In keeping with the sociopolitical consciousness of Paint This Town (an album that confronted such complex matters as country music’s thorny racial politics), Jubilee also brings Old Crow’s incisive perspective to tracks like “Allegheny Lullabye”—a sorrowful yet fiery meditation on systemic poverty and lack of opportunity in regions like Appalachia (“With a hand on the bottle and one on the wheel, won’t be slave to the iron and steel/The choices are no choice at all, just the flipping of a coin/It’s factory, gas station, or join”). “I wanted to have a song about the pervasiveness of hopelessness, which to me is one of the defining factors of life in America in 2023,” says Secor, who drew inspiration from Sam Quinones’s Dreamland: The True Tale of America’s Opiate Epidemic in penning the lyrics to “Allegheny Lullabye.” “I know a lot of people in towns like we’re describing, where there’s basically a three-track system: you can work at the factory and get nowhere, work at the gas station and get nowhere, or join the Army or the rat race.
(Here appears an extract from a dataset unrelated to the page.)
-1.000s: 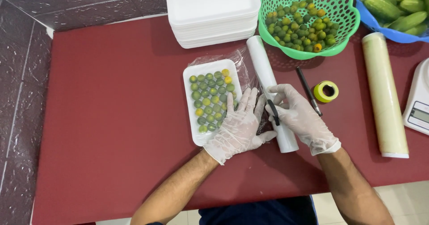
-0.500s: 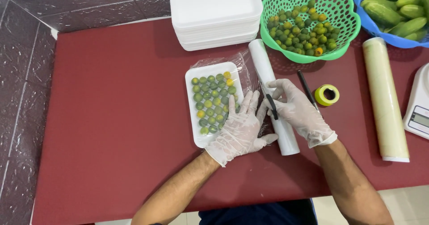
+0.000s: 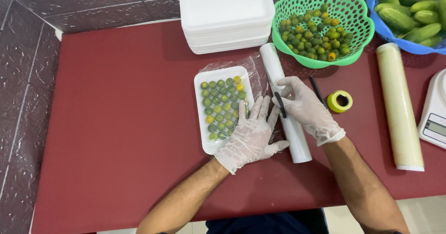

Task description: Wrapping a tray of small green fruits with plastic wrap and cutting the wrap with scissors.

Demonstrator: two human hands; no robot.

To me those options aren’t enough for the region that gave us songs like ‘Will the Circle Be Unbroken?’, and I’m mad as hell at the elected officials who are doing nothing to change that opportunity-distribution load.”
As Secor reveals, Old Crow’s boundless passion for imbuing a timely vitality into traditional music has played a major part in the band’s longevity. “Being the type of songwriters and performers that we’ve always been, we tend toward the topical material and what’s going on right now—the issues currently faced by our species, our country, our beloved Southlands,” he says. “I think the artist’s job is to dip their quill into the reservoir of the now, and for Old Crow that reservoir is deep: we might end up pulling up some Lead Belly colors, some Gene Austin colors or some Paul Robeson. So as long as these things keep happening in our world, and as long as banjos are around to be plucked and fiddles are there for us to drag a bow across, you can bet we’ll still be interested in making this kind of music. At this point it’s just our second nature.”